In a culture of increasing divisiveness, fear and uncertainty, kindness and generosity are balm for the heart. I am especially grateful to be co-hosting a webinar series, “Giver, Receiver, Gift: The Spiritual Practice of Money,” with Linda Ruth Cutts through the San Francisco Zen Center. Buddhism has much to teach about the interconnection of life, our attachments, and how to cultivate generosity.

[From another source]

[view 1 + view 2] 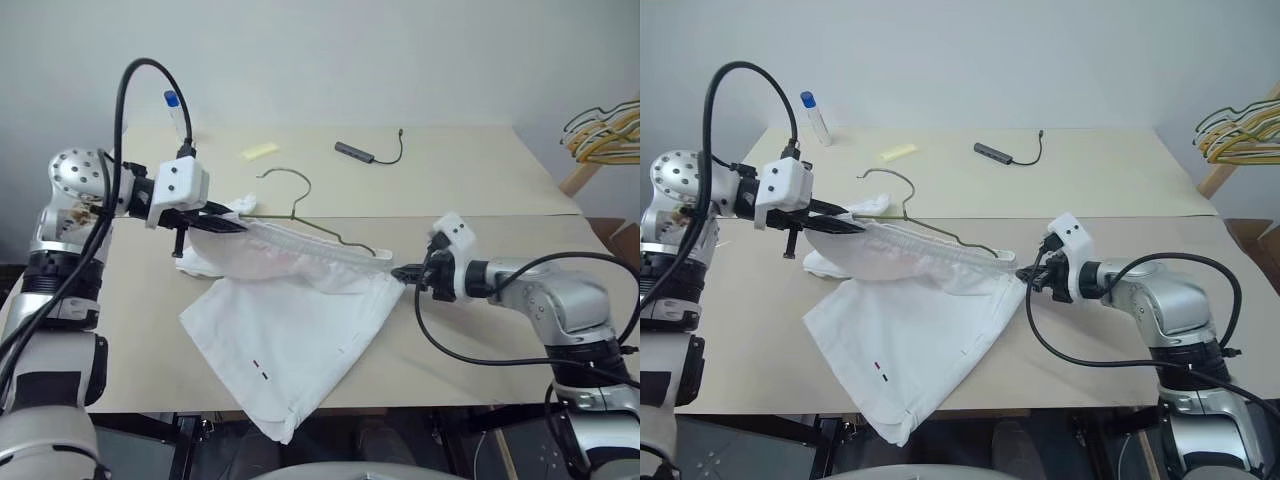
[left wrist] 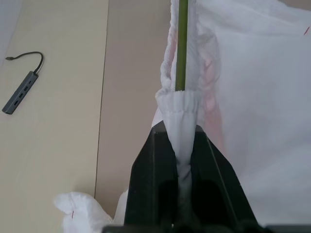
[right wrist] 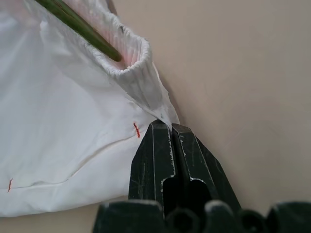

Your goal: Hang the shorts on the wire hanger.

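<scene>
White cloth is seen stretched between the two arms above a pale tan table [image 1: 470, 300]: the shorts [image 1: 290, 330] are held up by their gathered waistband, while the legs droop onto the table and reach its near edge, where small dark dashes are seen near one hem. Within the waistband opening, which serves as the one pocket-like enclosure on view, the lower bar of the wire hanger [image 1: 300, 205] is lodged; its olive wire is seen running inside the elastic band in both wrist views, and its curved hook stands clear above the cloth on the far side. Faint pink marks are visible along the inside of the band. The left gripper [image 1: 222, 222] is closed tightly on one end of the waistband, a bunched fold of elastic being pinched between its black fingers [image 2: 150, 179]. The right gripper [image 1: 403, 272] is closed with its fingers pressed together, and a corner of white cloth just below the other end of the waistband is caught at their tips; the band is thereby drawn taut from side to side. Farther back on the table, well apart from the shorts, a dark adapter with a short cable [image 1: 365, 151], a small yellow note [image 1: 260, 151] and a clear bottle with a blue cap [image 1: 177, 115] are seen. A bunch of yellowish and dark hangers [image 1: 605, 130] is seen past the table's right edge.
</scene>
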Robot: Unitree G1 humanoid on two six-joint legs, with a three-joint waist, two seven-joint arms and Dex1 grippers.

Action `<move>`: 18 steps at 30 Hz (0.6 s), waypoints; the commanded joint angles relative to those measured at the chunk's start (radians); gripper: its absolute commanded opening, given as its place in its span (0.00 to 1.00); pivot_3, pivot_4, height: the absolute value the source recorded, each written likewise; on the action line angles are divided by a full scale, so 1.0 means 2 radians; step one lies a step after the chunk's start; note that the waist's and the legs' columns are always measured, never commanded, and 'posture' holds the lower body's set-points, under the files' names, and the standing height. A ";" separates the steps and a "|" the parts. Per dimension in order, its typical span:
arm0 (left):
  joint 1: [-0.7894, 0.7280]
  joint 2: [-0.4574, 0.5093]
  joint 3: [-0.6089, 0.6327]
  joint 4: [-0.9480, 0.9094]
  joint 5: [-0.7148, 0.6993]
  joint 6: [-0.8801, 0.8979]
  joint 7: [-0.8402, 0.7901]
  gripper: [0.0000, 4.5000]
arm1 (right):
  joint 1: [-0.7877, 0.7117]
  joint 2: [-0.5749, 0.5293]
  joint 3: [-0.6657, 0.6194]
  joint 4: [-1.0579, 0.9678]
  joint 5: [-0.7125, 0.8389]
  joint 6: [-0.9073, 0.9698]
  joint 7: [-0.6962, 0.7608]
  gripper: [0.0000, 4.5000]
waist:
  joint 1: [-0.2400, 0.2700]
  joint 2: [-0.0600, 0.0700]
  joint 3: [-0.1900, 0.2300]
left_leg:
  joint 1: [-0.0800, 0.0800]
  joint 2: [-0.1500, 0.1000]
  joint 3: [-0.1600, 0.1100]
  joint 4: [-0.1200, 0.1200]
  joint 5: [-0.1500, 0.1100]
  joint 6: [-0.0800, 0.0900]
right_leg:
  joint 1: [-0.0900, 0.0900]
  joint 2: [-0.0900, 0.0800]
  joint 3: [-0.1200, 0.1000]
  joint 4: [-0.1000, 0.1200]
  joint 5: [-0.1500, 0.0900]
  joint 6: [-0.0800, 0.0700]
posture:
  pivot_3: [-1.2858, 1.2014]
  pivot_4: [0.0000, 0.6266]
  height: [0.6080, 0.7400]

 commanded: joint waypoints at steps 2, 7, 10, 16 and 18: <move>-0.011 0.009 0.011 -0.003 -0.002 -0.008 -0.009 0.00 | 0.005 -0.031 -0.009 -0.036 -0.022 -0.030 -0.001 0.00 | 0.000 0.000 0.000 | 0.000 0.000 0.000 0.000 0.000 0.000 | 0.000 0.000 0.000 0.000 0.000 0.000 | 0.49 0.00 1.00; -0.009 0.009 0.010 -0.011 0.005 -0.011 -0.004 0.00 | -0.039 -0.055 0.005 -0.093 -0.022 -0.053 0.024 0.00 | -0.002 0.000 0.000 | 0.000 0.000 0.000 0.000 0.000 0.000 | 0.000 0.000 0.000 0.000 0.000 0.000 | 0.49 0.00 1.00; -0.016 0.005 0.008 -0.015 0.015 -0.016 0.011 0.00 | -0.087 -0.074 0.039 -0.118 -0.034 -0.057 0.051 0.00 | -0.008 0.000 0.000 | 0.000 0.000 0.000 0.000 0.000 0.000 | 0.000 0.000 0.000 0.000 0.000 0.000 | 0.49 0.00 1.00; -0.023 -0.002 0.005 -0.016 0.029 -0.031 0.029 0.00 | -0.162 -0.089 0.094 -0.130 -0.066 -0.079 0.089 0.00 | -0.010 0.000 0.000 | 0.000 0.000 0.000 0.000 0.000 0.000 | 0.000 0.000 0.000 0.000 0.000 0.000 | 0.50 0.00 1.00; -0.021 -0.001 0.006 -0.013 0.030 -0.032 0.031 0.00 | -0.178 -0.091 0.110 -0.128 -0.078 -0.088 0.101 0.00 | -0.010 0.000 0.000 | 0.000 0.000 0.000 0.000 0.000 0.000 | 0.000 0.000 0.000 0.000 0.000 0.000 | 0.50 0.00 1.00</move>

Now, more than ever, is a good time to practice generosity with ourselves, others and in our relationship to money.

Published 2/8/17

On Giving: The Pope’s Advice on Panhandling

When I returned home from the grocery store my husband told me that my wallet had been found. It was lost and found in the same moment, I hadn’t even known it was missing. Antonio had come across it on the street where I’d loaded groceries into the car. He called AAA (my membership card was in the wallet), to get my phone number.

The next day I placed a $20 bill on the pages of the open book a homeless woman was reading. Seeing her sitting on a bench in the sun warmed my heart. A few minutes later Antonio came to mind and his saying, “We all need each other” when I’d called to thank him. His gift of returning my wallet was inspiring my gifting others. It was contagious.

DailyMail.Co.UK

The Pope recently said that giving to the needy is “always right.” According to a NYT article, he said that giving in a way that retains dignity is as important as the gift. We need to look the person in the eye and see them as human.

In light of the increasing needs of so many, we will be repeatedly called on to stretch our capacity for generosity. What opens your wallet? What inspires you to give money or to give of yourself in other ways?